In meatPL() the case of cross-section data (i.e.,
all elements of order.by being equal) is handled
consistently even if aggregate = TRUE (reported by Christof
Schoetz).
Fix bread() method for survreg()
objects in case the latter already used a “robust” sandwich variance. In
that case $naive.var rather than $var has to
be used for the bread (reported by Daniel Klinenberg).
Improve warnings in vcovHC() for hat values
numerically equal to 1. (Suggested by Sanford Weisberg and John
Fox.)
Added jackknife estimator in all vcovBS() methods
(suggested by Joe Ritter). This is of particular practical interest in
linear regression models where the (clustered) jackknife and the
(clustered) HC3 (or CV3, without cluster adjustment) estimator coincide.
In nonlinear models (including non-Gaussian GLMs) the jackknife and the
HC3 estimator do not coincide but the jackknife might still be a useful
alternative when the HC3 cannot be computed.
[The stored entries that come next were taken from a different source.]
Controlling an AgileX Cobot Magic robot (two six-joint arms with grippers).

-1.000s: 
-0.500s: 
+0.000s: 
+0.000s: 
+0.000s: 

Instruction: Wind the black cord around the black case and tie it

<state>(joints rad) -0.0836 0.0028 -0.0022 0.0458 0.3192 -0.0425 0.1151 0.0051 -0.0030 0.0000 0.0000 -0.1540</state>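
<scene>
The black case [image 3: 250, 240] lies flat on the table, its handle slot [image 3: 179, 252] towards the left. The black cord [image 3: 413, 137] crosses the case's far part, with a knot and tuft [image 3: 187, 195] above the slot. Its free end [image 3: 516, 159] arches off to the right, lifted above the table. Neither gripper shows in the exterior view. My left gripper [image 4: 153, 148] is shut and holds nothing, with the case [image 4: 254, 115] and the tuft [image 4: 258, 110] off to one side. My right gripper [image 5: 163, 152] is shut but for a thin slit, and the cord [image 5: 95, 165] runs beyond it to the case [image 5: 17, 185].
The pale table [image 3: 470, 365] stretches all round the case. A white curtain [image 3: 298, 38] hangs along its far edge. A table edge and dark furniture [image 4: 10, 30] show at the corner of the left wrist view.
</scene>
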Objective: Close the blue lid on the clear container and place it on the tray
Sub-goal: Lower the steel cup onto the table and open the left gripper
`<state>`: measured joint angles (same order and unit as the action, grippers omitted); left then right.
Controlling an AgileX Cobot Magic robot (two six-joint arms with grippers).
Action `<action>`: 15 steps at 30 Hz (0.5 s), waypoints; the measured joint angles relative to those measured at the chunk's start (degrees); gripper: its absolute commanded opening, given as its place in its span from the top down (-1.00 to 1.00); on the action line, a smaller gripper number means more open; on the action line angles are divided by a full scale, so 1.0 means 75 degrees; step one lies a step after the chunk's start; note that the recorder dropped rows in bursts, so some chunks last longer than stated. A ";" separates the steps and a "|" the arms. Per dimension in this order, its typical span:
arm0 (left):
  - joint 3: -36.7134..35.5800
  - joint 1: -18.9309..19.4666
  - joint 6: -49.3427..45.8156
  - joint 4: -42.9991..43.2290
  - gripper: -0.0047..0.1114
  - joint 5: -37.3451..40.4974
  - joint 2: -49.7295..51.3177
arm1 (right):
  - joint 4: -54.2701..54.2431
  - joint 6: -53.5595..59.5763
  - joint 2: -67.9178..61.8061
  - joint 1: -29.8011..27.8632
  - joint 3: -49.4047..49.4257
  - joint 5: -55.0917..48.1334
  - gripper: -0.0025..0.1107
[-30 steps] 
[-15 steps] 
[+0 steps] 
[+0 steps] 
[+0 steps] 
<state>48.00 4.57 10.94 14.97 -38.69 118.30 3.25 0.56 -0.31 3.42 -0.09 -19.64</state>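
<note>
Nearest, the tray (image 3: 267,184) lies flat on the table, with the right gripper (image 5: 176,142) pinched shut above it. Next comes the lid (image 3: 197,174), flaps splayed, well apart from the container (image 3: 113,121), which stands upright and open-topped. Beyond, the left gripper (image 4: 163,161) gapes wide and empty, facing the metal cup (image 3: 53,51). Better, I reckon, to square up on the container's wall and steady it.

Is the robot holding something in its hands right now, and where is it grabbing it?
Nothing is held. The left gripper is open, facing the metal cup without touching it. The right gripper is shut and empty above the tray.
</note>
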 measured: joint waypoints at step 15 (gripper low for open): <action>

Added a new convenience interface vcovJK() for the
jackknife covariance whose default method simply calls
vcovBS(..., type = "jackknife") (also suggested by Joe
Ritter, for more details see the previous item).
Added fractional-random-weight bootstrap, also known as Bayesian
bootstrap, in all vcovBS() methods (suggested by Noah
Greifer and Grant McDermott). This is an alternative to the classical xy
bootstrap which has the computational advantage that all observations
are always part of the bootstrap samples with positive weights drawn
from a Dirichlet distribution. As weights can become close to zero but
no observations are excluded completely, this can stabilize the
computation of models that are not well-defined on all subsets.
Support weights, offsets, and different fitting methods in
lm and glm objects in the respective
vcovBS() methods (reported by Noah Greifer).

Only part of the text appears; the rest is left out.